EXERCISE: Drop every picture. Then return, exactly, the lines from the beginning of the listing below through the one containing "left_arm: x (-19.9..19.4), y".

INPUT DATA:
* * * * * * * * *

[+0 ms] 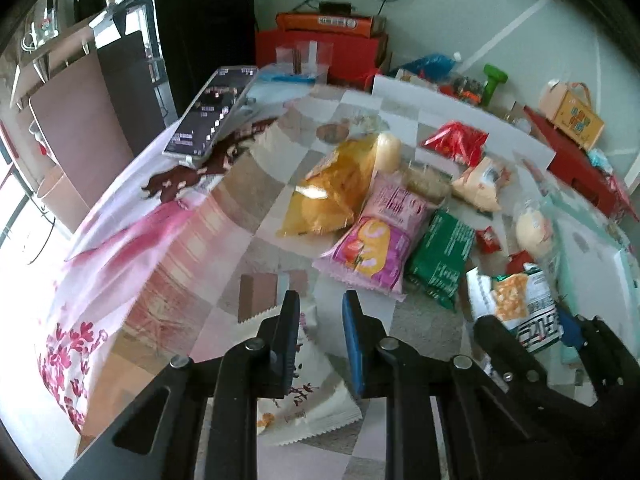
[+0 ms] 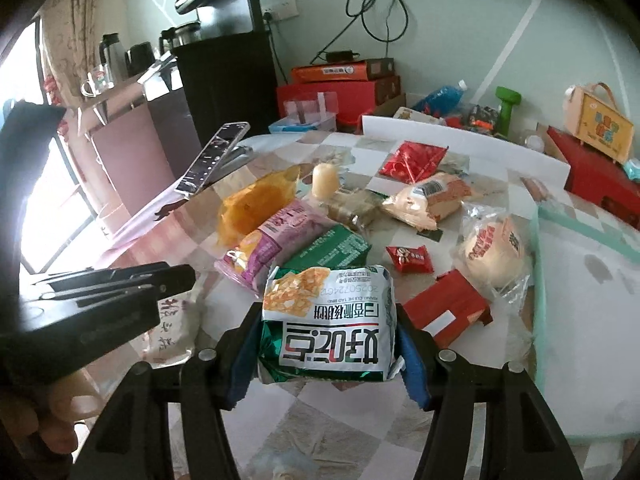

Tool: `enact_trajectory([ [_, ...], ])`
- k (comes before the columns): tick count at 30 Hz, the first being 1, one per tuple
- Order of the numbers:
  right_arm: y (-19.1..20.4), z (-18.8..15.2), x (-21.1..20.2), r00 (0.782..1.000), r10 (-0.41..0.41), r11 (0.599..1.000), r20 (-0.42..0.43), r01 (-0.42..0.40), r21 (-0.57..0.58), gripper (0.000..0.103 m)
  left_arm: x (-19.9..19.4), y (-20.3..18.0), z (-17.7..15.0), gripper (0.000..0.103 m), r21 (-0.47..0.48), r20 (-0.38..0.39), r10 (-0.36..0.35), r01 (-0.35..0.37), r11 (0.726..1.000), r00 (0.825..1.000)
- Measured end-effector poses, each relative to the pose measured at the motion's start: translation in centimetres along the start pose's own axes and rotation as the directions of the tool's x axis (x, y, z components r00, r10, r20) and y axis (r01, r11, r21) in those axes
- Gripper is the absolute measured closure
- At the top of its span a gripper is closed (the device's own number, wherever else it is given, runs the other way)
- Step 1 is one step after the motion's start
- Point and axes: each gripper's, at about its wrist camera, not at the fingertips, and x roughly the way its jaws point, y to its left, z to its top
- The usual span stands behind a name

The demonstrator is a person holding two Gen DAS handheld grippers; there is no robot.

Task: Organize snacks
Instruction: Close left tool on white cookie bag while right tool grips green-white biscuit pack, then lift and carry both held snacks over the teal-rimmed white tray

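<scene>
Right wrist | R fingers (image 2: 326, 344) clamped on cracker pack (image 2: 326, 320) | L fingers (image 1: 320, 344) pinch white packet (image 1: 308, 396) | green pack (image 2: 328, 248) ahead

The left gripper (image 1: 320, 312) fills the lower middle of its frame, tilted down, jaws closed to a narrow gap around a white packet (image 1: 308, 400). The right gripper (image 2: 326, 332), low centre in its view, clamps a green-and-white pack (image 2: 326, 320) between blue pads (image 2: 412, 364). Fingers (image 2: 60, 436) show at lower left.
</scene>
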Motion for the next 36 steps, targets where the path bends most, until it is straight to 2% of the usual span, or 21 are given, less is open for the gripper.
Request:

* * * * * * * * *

RESULT:
[+0 ms] 
[+0 ms] 

Tool: `enact_trajectory([ [_, ...], ])`
- k (comes before the columns): tick count at 30 Hz, the first being 1, one per tuple
- Order of the numbers:
  right_arm: y (-19.1..20.4), z (-18.8..15.2), x (-21.1..20.2), r00 (0.782..1.000), r10 (-0.41..0.41), r11 (0.599..1.000), r20 (-0.42..0.43), r01 (-0.42..0.40), r21 (-0.57..0.58), gripper (0.000..0.103 m)
  left_arm: x (-19.9..19.4), y (-20.3..18.0), z (-17.7..15.0), gripper (0.000..0.103 m), r21 (-0.47..0.48), r20 (-0.38..0.39), r10 (-0.36..0.35), r01 (-0.35..0.37), r11 (0.726..1.000), r00 (0.825..1.000)

That completes the answer to the exercise.